[[ Information provided, beginning ]]
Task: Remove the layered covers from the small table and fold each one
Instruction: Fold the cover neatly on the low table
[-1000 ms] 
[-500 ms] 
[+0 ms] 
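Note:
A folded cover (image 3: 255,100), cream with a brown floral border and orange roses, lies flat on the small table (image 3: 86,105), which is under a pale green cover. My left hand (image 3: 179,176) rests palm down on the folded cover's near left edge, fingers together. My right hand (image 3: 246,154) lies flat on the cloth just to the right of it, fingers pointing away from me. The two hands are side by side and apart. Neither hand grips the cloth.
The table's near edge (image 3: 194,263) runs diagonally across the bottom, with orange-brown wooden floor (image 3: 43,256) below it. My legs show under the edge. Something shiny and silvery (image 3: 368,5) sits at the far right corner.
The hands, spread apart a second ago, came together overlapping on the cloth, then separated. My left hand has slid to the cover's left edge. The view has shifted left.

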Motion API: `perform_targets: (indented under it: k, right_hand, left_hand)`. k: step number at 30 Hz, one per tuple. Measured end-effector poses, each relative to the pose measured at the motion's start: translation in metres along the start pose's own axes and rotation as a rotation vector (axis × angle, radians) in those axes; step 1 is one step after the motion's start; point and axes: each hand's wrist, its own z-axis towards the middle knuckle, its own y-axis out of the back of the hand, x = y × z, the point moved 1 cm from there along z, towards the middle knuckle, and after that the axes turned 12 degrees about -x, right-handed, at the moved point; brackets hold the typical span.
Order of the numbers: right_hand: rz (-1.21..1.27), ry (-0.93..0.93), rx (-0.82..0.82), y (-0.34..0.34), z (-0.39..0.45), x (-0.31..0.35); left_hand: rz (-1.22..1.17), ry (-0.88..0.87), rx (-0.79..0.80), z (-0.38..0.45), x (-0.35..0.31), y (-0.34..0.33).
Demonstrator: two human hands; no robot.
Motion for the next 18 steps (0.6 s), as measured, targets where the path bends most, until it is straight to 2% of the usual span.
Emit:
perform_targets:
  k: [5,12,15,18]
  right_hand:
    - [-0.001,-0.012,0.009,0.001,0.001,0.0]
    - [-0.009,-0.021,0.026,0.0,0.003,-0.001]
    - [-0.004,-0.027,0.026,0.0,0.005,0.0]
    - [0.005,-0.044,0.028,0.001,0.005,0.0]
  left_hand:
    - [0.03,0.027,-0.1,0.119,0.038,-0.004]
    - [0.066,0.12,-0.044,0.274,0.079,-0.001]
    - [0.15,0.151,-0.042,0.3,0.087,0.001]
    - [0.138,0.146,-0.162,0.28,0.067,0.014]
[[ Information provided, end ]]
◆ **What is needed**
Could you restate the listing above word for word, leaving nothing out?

◆ **Solved exercise**
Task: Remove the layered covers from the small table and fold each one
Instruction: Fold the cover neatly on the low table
[-1000 ms] 
[-500 ms] 
[+0 ms] 
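Note:
A folded cover (image 3: 255,100), cream with a brown floral border and orange roses, lies flat on the small table (image 3: 86,105), which is under a pale green cover. My left hand (image 3: 179,176) rests palm down on the folded cover's near left edge, fingers together. My right hand (image 3: 246,154) lies flat on the cloth just to the right of it, fingers pointing away from me. The two hands are side by side and apart. Neither hand grips the cloth.
The table's near edge (image 3: 194,263) runs diagonally across the bottom, with orange-brown wooden floor (image 3: 43,256) below it. My legs show under the edge. Something shiny and silvery (image 3: 368,5) sits at the far right corner.
The hands, spread apart a second ago, came together overlapping on the cloth, then separated. My left hand has slid to the cover's left edge. The view has shifted left.
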
Motion API: `perform_targets: (indented under it: k, right_hand, left_hand)`. k: step number at 30 Hz, one per tuple. Measured end-effector poses, each relative to the pose measured at the motion's start: translation in metres along the start pose's own axes and rotation as a rotation vector (axis × angle, radians) in those axes; step 1 is one step after the motion's start; point and axes: each hand's wrist, its own z-axis towards the middle knuckle, its own y-axis out of the back of the hand, x = y × z, the point moved 1 cm from there along z, towards the middle knuckle, and after that the axes turned 12 degrees about -x, right-handed, at the moved point; brackets hold the typical span.
Order of the numbers: right_hand: rz (-1.21..1.27), ry (-0.93..0.93), rx (-0.82..0.82), y (-0.34..0.34), z (-0.39..0.45), x (-0.31..0.35); left_hand: rz (-1.22..1.17), ry (-0.88..0.87), rx (-0.79..0.80), z (-0.38..0.45), x (-0.35..0.31), y (-0.34..0.33).
Demonstrator: two human hands; no robot.
Motion for the next 18 steps (0.6 s), as measured, targets where the path bends most, until it is straight to 2% of the usual span.
Emit:
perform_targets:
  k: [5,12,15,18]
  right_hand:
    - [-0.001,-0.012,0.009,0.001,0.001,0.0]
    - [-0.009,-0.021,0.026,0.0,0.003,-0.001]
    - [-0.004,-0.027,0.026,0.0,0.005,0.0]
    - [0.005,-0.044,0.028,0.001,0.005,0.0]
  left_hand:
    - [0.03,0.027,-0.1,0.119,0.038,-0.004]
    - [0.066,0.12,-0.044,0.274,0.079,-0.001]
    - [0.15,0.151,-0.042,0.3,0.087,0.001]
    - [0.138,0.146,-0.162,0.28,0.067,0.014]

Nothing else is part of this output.